Intel Arc A770 LLM inferencing in a power efficient way

slave2anubis

Member
Feb 29, 2020
8
1
23
36
Hello everyone,
I found myself a cheap Intel Arc A770 16GB on the used market and bought it thinking i would do some LLM tinkering, since the at least for me its kinda the best bang for the buck for this application.
I installed in my Proxmox 8.2.4 homeserver and did the usual GPU passthrough routine as many times in the past, all good and dandy. Well this would not be a forums post if it went smoothly as expected.

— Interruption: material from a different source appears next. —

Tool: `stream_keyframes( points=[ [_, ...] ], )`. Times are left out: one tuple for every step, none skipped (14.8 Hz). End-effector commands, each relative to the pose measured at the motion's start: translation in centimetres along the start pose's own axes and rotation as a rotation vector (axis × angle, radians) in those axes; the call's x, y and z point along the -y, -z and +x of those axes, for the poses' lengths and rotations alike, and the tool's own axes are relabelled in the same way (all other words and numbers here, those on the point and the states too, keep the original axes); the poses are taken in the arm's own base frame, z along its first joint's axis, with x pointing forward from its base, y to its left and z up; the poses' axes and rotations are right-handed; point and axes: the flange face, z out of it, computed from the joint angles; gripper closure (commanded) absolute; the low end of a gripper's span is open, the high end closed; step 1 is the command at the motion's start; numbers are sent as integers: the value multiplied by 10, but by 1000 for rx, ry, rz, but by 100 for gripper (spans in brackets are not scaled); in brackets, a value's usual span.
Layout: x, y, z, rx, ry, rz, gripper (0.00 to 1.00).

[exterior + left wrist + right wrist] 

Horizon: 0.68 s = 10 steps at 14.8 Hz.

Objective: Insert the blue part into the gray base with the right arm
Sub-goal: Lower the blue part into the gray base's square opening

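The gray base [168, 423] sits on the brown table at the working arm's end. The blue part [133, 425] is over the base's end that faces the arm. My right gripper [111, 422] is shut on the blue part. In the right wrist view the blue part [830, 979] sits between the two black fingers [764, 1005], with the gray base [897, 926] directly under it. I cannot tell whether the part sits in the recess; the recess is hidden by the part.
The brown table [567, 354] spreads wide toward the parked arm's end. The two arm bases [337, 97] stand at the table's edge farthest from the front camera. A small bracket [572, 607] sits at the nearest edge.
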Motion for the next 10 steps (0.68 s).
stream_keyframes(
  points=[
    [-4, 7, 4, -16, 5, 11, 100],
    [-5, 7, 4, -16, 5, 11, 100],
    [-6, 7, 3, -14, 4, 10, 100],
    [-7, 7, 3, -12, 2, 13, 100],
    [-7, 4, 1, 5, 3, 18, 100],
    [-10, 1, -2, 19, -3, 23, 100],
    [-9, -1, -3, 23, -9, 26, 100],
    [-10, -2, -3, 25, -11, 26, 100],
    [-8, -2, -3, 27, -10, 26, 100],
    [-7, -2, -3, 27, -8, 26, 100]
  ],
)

First problem: I added the GPU's HW ids to the VFIO driver module so that the i915 driver wont pick up the card at boot, witch went as expected, but there is a catch! If i restart the server it draws (with GPU installed) around 75-85W at idle after all VM/CT have booted, witch is normal and expected, basically the Intel Arc power draw is around 5W or less in idle.
When i start a VM where i assigned the Intel Arc GPU, the power consumption goes to 115-125W instantly (even the GPU fans start spinning), but get this, the VM has no DE its a basic Ubuntu 24.04 server with not workload what so ever. I also tried with a Windows 10 VM with the Intel Arc assigned still the same situation, a 30-40W power draw at idle. In Windows the Intel Arc driver control thinghy reports a 30-40W power usage. The wierd part is that there is nothing plugged in the HDMI/DP ports, just idle power draw.
I've did some research on the interwebs and fond some things that i could do to fix this behaviour, like enabeling ASPM or doing the pci reset, but until now nothing helped.
The crazy part is, that even if i turn off the VM that has the GPU assigned to it, the power draw still remains, no matter what i do, only doing a host reboot brings the card in a low power consumption state.

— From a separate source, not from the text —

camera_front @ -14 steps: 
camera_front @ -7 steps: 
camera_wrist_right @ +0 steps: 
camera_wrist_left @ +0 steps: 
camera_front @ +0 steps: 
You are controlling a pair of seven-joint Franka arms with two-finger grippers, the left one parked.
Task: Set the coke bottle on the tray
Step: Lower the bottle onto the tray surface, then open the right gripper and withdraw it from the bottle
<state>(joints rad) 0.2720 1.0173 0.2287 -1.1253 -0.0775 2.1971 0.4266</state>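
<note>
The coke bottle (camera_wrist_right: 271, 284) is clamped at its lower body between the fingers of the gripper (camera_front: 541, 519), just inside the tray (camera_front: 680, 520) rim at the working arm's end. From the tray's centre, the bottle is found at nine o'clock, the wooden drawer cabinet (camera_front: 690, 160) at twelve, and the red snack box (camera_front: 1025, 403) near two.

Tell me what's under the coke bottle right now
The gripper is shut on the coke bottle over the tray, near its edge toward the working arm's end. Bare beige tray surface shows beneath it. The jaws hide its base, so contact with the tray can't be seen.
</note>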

Second problem: Given the fact that first problem maybe cannot be solved without Intel putting out a patch or something, would it be possible to run the GPU directly on the host (with the i915 driver) and run the LLM stuff in a CT.
On the same machine i also use the iGPU (Intel 12'th gen CPU) to do HW encoding/decoding on a Jellyfin CT, i wonder if anyone here knows if i can do the same but for the LLM inferencing stuff?
In the Ubuntu VM described above i installed some proprietery Intel drivers (https://dgpu-docs.intel.com/driver/client/overview.html) from their PPA, but it turns out they only support Ubuntu as their base OS. Would the i915 driver present in (maybe with the non-free packages) Proxmox work for this application?

Any ideas are more then welcome!
Thanks.


PS. I know that for some people 30-40W of extra power draw is nothing, but when you run the server 24/7 it adds up, not to mention the current energy prices (at least here in Estern Europe).
 
AFAIK 30-40W of power usage for a card with 225W TDP while idle is nothing strange.

run the GPU directly on the host (with the i915 driver) and run the LLM stuff in a CT. <-- this shouldn't be too hard, though we always used the passthrough approach.

I would grab a Debian VM and shovel intel i915 up its a** and see if anything breaks. If not then proceed to install i915 on PVE.
 
I'm super interested in how this goes as I'm contemplating a purchase of the this card for the same reason. Please keep it updated!